__Exercise brief__:
Set down word for word each line from the start of the listing through the line that contains "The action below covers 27", both included.

Dataset records START

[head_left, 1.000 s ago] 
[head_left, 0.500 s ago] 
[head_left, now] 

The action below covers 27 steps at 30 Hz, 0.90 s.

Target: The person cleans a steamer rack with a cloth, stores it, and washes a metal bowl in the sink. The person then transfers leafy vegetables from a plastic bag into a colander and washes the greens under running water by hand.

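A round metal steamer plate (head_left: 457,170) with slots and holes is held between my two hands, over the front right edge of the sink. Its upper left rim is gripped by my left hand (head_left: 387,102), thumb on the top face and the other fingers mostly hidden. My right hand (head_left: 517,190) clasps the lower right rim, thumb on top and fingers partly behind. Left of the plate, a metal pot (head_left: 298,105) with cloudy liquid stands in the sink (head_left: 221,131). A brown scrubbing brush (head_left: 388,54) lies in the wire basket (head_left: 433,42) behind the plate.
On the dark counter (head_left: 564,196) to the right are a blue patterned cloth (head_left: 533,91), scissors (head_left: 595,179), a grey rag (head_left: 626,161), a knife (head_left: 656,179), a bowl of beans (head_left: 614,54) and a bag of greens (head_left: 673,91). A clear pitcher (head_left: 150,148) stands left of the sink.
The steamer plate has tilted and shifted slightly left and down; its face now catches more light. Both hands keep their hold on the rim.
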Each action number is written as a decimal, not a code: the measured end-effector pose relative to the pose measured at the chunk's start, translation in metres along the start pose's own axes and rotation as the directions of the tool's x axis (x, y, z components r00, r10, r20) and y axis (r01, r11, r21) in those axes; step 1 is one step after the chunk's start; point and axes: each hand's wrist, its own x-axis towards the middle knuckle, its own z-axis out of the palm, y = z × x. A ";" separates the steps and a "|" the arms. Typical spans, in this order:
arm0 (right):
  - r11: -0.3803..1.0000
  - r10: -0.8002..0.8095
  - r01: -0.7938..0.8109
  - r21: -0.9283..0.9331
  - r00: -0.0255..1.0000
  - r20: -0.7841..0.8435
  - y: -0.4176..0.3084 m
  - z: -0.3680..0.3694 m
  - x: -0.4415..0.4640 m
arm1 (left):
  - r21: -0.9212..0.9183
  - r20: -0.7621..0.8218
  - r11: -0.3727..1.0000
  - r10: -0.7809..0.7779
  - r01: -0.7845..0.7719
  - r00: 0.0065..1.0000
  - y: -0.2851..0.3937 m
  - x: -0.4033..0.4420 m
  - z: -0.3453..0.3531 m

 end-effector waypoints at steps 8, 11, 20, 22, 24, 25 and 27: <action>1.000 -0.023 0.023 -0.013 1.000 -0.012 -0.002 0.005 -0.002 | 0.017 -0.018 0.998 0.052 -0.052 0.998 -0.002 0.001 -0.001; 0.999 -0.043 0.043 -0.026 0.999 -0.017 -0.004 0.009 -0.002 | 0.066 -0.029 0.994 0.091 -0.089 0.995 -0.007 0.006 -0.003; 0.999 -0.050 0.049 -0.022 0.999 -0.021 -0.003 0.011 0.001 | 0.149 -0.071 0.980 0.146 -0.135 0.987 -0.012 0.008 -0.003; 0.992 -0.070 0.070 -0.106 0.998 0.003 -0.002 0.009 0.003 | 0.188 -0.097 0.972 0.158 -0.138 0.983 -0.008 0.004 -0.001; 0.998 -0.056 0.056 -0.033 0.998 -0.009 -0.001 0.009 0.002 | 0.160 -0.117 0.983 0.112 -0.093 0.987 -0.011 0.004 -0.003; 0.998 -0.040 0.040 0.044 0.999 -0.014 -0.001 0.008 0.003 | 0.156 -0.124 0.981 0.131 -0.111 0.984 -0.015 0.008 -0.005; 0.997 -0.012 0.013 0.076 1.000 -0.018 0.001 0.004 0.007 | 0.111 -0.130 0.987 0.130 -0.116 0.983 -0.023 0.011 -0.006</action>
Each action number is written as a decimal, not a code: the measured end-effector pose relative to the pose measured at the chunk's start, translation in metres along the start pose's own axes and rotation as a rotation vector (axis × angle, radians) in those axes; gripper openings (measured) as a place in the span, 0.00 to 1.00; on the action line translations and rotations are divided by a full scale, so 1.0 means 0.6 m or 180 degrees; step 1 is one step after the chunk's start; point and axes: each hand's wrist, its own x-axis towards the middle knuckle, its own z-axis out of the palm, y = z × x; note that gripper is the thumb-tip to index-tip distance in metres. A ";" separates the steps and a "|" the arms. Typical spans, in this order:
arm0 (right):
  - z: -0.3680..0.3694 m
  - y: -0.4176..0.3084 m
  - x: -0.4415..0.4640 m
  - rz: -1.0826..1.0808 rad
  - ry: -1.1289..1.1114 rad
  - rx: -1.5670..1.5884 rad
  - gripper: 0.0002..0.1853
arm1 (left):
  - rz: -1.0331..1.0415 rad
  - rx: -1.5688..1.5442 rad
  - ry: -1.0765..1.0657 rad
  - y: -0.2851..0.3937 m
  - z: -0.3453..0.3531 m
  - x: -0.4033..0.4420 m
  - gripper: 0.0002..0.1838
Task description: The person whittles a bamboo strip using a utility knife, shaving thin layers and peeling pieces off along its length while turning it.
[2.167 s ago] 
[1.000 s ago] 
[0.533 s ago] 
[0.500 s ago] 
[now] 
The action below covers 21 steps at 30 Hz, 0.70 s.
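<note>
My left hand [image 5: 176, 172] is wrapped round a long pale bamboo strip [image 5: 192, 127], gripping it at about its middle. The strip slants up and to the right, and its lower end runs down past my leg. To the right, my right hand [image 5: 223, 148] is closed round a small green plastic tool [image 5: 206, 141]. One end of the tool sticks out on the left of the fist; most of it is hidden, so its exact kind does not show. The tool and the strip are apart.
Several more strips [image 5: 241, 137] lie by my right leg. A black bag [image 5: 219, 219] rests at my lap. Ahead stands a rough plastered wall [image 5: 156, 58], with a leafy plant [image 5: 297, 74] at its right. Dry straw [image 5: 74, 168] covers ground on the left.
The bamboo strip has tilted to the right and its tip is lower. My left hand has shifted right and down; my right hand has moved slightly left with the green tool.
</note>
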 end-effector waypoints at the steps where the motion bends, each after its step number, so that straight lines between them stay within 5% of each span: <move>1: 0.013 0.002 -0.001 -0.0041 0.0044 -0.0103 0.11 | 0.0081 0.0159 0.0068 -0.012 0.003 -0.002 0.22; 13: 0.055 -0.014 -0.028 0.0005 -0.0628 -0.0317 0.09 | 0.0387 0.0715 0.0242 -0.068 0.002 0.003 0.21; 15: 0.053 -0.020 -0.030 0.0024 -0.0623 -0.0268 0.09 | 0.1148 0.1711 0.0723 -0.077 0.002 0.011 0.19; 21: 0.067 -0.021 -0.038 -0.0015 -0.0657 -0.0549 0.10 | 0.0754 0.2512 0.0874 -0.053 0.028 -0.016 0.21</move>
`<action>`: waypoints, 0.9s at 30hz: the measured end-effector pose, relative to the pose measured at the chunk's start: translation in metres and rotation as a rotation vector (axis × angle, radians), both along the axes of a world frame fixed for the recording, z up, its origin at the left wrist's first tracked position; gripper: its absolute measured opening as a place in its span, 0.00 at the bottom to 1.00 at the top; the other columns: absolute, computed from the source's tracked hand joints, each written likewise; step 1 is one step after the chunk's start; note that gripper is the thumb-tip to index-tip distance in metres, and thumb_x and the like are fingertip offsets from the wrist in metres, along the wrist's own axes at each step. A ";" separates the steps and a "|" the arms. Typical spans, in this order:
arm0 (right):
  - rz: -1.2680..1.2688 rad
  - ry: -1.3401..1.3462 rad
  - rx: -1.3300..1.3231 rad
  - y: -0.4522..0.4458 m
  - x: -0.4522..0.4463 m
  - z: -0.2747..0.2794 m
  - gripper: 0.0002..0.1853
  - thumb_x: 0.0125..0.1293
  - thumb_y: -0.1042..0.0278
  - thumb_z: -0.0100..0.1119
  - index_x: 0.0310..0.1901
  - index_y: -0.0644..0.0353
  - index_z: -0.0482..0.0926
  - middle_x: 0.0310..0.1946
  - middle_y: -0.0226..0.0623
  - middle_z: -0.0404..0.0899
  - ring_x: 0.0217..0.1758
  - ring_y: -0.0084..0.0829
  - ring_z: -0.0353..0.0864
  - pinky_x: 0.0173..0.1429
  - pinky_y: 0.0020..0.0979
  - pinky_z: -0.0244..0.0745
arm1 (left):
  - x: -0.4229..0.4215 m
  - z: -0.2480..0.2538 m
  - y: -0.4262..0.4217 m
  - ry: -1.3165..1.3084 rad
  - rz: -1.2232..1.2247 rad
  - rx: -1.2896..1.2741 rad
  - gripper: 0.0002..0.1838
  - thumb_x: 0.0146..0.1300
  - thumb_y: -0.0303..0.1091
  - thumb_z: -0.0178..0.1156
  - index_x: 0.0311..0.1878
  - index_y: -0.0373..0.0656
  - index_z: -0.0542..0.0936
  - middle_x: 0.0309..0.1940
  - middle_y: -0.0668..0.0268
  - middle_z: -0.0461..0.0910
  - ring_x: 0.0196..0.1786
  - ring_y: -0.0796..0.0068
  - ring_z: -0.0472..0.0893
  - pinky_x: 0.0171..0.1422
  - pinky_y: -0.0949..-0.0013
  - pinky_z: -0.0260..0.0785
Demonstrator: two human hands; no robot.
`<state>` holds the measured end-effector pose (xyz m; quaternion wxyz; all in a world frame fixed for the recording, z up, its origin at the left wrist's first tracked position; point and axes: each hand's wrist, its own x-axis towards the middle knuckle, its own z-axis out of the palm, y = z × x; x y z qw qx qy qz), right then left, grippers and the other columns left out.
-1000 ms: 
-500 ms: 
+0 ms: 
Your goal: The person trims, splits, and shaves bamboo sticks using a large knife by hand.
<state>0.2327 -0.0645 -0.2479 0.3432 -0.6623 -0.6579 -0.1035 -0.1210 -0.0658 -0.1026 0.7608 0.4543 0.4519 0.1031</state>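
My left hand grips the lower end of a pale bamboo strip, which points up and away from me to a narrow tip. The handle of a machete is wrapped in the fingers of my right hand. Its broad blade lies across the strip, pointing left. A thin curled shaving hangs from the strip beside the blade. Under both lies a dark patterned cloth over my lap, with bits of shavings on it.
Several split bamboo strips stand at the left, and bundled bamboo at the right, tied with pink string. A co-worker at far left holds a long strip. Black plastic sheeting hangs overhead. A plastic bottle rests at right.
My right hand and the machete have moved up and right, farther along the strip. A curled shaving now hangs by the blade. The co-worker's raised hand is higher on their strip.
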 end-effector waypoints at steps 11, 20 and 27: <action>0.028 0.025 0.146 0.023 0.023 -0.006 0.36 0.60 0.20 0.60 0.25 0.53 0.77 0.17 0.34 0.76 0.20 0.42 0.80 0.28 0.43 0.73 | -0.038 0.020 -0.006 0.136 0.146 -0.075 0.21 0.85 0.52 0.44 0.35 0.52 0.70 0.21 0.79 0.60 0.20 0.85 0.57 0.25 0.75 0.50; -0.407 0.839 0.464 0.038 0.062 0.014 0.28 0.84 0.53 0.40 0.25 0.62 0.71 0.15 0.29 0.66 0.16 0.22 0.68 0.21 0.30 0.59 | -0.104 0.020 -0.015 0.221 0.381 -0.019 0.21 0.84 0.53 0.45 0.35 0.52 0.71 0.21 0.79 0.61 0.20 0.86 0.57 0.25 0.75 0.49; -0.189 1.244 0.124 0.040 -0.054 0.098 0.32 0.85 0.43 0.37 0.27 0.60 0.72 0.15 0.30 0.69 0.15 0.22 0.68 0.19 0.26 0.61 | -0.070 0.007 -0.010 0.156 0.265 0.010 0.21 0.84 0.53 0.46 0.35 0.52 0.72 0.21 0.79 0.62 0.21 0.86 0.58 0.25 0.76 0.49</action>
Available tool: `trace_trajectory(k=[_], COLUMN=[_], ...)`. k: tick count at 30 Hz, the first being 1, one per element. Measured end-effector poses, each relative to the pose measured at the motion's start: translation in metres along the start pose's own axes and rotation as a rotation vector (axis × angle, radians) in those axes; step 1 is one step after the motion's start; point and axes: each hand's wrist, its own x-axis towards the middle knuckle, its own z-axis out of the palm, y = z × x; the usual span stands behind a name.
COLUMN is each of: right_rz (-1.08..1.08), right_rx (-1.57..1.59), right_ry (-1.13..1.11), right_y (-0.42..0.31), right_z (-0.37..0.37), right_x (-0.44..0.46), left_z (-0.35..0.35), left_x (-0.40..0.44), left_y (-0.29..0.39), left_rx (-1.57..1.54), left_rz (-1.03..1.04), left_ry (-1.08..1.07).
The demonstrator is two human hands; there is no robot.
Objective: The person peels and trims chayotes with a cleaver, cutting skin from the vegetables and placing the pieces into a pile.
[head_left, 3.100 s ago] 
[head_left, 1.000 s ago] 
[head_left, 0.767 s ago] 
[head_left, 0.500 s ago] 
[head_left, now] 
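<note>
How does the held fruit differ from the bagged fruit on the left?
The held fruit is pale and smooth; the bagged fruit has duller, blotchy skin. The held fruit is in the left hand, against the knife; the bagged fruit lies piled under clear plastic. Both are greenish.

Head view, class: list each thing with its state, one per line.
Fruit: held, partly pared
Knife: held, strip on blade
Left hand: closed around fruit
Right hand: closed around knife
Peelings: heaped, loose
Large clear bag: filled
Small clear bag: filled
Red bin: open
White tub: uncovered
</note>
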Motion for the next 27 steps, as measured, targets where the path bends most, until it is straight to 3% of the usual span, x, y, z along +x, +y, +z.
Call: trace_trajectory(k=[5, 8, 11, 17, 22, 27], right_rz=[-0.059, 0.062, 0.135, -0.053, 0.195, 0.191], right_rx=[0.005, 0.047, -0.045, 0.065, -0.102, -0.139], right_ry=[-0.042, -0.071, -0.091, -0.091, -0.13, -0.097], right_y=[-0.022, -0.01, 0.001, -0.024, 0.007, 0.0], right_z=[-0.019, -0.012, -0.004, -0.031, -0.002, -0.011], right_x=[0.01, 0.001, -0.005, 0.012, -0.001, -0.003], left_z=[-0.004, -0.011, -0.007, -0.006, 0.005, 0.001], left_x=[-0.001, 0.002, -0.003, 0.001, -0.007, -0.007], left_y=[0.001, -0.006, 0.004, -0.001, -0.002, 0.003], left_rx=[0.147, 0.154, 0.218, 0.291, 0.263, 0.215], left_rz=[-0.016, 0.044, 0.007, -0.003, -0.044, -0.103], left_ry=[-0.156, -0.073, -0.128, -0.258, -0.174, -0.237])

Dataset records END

__Result__:
[head_left, 1.000 s ago] 
[head_left, 0.500 s ago] 
[head_left, now] 

The action below covers 27 steps at 30 Hz, 0.90 s.

The output is complete, and nothing more is needed.